The conclusions of the 2012 MIRG study were announced at the ABRF 2013 annual meeting in Palm Springs earlier this month.
In the study, a pair of unknown proteins, prepared and characterized by the ABRF, was sent out to multiple labs to determine affinity and stoichiometry of binding. In a single afternoon consisting of 2 CG-MALS runs, the Wyatt Calypso system correctly determined that one molecule of Protein Y (26.3 kDa) binds 2 molecules of Protein X (11.9 kDa), one with KD of 10 nM and the other with 14 µM. This analysis agreed perfectly with the extensive AUC and ITC measurements performed by ABRF prior to distributing the samples.

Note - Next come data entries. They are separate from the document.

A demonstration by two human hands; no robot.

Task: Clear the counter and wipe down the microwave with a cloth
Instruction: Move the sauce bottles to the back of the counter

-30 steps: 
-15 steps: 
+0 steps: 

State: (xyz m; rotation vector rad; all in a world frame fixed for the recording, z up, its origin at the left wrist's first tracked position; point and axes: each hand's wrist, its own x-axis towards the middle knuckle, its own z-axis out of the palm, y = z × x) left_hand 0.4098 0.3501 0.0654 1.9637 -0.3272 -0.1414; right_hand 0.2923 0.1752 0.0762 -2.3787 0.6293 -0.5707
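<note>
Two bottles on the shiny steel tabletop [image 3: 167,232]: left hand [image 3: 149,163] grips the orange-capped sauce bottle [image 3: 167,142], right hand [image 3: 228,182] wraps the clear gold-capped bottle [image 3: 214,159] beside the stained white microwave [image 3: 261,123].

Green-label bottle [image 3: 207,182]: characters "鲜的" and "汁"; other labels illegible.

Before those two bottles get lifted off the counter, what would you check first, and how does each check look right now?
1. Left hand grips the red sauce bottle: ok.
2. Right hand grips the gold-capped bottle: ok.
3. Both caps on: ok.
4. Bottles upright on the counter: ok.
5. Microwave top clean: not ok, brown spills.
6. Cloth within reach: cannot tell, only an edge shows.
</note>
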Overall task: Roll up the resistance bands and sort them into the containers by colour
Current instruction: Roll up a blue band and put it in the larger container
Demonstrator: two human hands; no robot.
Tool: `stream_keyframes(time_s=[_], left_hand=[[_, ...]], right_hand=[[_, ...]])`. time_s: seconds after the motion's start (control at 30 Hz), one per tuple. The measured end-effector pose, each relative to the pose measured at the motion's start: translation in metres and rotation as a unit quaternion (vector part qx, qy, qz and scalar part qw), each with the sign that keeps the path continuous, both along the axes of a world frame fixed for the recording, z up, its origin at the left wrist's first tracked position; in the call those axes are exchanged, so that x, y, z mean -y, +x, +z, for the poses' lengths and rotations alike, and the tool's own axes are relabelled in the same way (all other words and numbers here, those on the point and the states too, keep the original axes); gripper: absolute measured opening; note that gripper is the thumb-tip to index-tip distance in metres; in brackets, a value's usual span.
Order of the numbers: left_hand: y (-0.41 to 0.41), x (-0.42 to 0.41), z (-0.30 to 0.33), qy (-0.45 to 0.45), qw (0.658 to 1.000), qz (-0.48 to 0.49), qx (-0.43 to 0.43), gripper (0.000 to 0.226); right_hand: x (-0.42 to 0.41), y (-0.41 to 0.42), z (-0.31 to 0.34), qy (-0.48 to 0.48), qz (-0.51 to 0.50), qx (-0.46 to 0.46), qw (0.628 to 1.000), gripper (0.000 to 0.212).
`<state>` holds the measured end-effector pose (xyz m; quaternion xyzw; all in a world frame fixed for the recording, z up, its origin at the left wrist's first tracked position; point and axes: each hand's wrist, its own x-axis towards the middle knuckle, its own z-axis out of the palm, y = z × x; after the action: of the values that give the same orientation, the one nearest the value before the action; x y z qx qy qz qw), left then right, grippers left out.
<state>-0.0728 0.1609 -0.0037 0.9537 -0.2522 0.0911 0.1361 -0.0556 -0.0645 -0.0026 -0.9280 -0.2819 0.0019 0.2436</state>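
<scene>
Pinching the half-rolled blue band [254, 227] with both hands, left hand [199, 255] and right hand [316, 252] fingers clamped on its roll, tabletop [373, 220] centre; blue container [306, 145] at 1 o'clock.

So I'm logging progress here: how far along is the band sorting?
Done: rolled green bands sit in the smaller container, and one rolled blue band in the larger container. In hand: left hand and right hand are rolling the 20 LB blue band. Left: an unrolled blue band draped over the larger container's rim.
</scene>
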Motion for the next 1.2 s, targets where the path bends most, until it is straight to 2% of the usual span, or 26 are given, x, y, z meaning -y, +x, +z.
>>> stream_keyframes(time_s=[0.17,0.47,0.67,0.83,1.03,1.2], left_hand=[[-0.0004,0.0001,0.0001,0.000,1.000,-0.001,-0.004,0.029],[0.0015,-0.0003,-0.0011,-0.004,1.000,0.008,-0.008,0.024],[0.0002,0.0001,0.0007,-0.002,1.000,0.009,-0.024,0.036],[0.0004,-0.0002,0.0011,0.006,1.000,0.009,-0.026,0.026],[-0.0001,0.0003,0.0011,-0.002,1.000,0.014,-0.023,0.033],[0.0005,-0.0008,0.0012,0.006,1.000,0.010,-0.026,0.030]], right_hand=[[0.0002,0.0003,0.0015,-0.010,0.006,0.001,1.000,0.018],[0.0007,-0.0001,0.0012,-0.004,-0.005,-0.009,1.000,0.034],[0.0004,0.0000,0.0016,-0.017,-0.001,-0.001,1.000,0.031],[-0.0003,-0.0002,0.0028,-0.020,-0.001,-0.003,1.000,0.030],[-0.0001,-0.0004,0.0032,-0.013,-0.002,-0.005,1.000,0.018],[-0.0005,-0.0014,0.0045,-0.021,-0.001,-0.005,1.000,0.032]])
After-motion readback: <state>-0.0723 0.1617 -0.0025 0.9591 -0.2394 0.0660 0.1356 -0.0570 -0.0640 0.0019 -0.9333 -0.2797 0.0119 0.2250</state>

The CG-MALS measurement was the only solution-based measurement among the participating labs. The others used surface plasmon resonance (SPR) instruments which require immobilization of one of the binding partners. Only 4 of 13 SPR labs correctly measured and interpreted the data, typically taking 1-2 days even though the chip immobilization recipe and regeneration were provided by the organizers.
Interestingly, the affinities determined by SPR were significantly weaker than those found by any of the solution-based measurements (AUC, ITC, CG-MALS), indicating that, in this instance, immobilization modifies the interaction.